Seeing this inference is what is enabled by our simulation. We can feed TrueSkill the generated observations, pull out skill estimates and their uncertainties, and compare them to the simulated skills. For one player, we get:

Observations For a player, TrueSkill infers their skill from the match outcomes.

This gives the spirit of TrueSkill, but to show this, a cheat was necessary. Methods like this run into the problem of identifiability; skills cannot be uniquely inferred from observations. One reason is that the probability of a match outcome depends only on skill differences, and there is a whole range of skill pairs with a given skill difference². So to create this satisfying recovering-of-the-truth, I allowed TrueSkill to know the actual skill of one player. This anchored the other estimates.

In applied cases, identifiability is not an issue for TrueSkill. It is anchored to match outcome probabilities, and those are the essential ingredients to matchmaking and the primary counterfactual question. In other words, we only care about skill differences and those can be uniquely determined.

TrueSkill: How It Works

The math is sophisticated and detailed, so I will go just deep enough to capture the basics. We will follow the presentation of Herbrich et al. (2007), and explain the computation of a single match, ignoring the random walk of skills over matches. If \(\mathbf{s}\) is a vector of player skills for a match, the goal is to compute its posterior distribution given the observation. That is, we want:

\[p(\mathbf{s} \vert \mathbf{r}, A)\]

where \(A\) tells us which players are on which teams and \(\mathbf{r}\) is the team rankings. Ultimately, we won’t be concerned with the full joint distribution over \(\mathbf{s}\). Rather, we will model each \(s_i\) with a normal distribution, where its mean and variance are the skill estimate and uncertainty we seek. This skill distribution for player \(i\) will be conditional on \(\mathbf{r}\) and \(A\), and on the estimates of the other players.

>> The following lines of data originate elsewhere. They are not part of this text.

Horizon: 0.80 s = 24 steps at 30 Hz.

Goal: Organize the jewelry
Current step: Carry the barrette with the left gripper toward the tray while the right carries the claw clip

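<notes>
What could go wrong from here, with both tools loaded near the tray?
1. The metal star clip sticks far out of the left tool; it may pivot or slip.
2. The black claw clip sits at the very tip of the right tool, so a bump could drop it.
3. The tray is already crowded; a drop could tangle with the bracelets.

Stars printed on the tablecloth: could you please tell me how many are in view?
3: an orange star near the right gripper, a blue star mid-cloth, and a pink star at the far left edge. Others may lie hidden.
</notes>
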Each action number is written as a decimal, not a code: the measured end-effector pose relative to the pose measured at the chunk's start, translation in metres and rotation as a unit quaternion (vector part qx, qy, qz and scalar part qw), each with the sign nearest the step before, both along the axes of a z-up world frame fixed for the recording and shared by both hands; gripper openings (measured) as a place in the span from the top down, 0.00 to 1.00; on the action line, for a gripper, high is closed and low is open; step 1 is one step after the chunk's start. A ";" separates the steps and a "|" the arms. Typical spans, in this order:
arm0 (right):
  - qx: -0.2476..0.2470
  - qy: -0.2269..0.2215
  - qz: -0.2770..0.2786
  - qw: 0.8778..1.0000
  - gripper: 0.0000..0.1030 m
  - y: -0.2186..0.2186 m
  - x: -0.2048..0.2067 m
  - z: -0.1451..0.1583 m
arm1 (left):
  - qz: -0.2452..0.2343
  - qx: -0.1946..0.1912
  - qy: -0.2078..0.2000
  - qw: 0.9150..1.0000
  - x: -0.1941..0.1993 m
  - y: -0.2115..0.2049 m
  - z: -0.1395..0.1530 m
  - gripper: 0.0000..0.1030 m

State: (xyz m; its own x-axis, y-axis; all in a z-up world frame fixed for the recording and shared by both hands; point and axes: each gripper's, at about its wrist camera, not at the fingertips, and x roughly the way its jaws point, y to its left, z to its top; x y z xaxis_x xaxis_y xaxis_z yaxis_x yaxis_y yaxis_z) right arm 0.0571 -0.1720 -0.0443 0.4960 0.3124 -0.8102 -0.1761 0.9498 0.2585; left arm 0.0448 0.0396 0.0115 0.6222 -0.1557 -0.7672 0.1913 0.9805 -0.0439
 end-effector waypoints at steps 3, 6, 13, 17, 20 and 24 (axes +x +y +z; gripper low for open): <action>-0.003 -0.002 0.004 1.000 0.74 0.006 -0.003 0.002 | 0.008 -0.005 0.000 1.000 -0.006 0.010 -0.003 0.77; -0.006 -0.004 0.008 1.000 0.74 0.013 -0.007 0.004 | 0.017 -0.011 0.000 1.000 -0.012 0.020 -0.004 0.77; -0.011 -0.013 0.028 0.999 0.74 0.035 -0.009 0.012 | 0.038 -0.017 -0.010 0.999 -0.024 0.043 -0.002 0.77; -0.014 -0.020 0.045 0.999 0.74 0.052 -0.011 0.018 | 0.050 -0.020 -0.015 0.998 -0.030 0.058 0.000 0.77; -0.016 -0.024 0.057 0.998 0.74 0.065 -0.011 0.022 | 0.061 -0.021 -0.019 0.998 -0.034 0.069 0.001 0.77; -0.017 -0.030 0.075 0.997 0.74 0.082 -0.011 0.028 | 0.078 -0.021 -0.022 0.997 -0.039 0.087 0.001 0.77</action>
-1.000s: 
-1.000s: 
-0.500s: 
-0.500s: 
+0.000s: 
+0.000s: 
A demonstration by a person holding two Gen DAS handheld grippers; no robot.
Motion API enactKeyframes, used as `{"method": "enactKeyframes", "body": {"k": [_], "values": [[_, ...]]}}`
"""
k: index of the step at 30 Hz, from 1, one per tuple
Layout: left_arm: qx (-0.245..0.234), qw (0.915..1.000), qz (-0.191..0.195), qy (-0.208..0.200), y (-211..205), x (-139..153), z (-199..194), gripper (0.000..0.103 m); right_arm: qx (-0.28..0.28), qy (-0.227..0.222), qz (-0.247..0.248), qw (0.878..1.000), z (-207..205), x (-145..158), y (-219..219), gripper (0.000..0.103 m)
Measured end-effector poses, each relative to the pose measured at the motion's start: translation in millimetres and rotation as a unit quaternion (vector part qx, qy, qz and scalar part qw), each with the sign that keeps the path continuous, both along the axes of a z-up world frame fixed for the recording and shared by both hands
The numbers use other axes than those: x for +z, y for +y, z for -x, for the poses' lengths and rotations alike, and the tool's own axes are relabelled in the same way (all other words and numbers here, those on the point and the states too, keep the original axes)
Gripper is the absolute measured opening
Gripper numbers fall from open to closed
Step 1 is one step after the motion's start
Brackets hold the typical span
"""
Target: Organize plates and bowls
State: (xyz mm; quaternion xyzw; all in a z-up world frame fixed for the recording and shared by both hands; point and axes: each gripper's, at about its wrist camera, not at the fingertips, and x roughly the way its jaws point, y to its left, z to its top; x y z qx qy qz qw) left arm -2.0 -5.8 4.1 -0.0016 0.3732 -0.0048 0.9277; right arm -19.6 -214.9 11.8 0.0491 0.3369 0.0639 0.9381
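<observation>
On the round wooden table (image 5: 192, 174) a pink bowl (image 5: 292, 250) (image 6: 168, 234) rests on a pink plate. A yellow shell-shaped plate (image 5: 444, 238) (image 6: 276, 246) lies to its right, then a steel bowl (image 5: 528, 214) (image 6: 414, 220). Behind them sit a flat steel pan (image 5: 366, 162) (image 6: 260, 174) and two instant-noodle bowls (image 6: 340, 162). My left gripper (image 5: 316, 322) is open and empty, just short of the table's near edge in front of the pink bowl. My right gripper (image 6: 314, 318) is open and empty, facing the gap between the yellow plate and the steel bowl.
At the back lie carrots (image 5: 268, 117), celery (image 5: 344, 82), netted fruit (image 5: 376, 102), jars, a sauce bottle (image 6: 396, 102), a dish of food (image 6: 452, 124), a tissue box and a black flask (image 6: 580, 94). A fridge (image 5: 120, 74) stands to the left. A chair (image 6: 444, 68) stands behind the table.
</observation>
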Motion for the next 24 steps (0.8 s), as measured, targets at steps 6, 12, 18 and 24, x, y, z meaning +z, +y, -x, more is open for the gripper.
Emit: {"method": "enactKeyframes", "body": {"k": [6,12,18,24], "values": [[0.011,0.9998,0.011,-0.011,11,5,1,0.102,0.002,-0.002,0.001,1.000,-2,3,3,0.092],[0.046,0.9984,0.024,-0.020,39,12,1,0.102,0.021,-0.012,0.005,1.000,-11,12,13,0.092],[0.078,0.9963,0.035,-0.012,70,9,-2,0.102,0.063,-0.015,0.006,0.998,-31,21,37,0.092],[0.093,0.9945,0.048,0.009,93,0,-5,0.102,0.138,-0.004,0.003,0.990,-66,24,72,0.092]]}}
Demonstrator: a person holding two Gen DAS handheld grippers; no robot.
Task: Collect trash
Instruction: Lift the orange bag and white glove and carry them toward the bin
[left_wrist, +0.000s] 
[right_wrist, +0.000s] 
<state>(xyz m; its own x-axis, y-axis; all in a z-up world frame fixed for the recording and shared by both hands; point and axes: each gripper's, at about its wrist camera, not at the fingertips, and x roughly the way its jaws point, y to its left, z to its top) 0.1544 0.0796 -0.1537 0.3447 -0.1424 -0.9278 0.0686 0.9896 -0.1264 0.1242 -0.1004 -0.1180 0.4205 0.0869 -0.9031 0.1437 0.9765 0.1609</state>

The example considered has player 1 on team 1, players 2 and 3 on team 2 and player 4 on team 3. The rankings are \((1, 2, 2)\); team 1 came in first and teams 2 and 3 tied for second. We have thus far avoided ties, but these are supported in TrueSkill. Teams tie when their performance is within some small difference \(\epsilon\). In this case, \(\vert t_2 - t_3 \vert < \epsilon\).

To compute the posterior over skills, we must integrate out all possible performances, for both teams and players. Written out explicitly, \(p(\mathbf{s} \vert \mathbf{r}, A)\) is equal to the follow integral:

\[\small \int_\infty^\infty \int_\infty^\infty \int_\infty^\infty \int_\infty^\infty \int_\infty^\infty \int_\infty^\infty \int_\infty^\infty p(\mathbf{s}, p_1, p_2, p_3, p_4, t_1, t_2, t_3 \vert \mathbf{r}, A)dp_1dp_2dp_3dp_4dt_1dt_2dt_3\]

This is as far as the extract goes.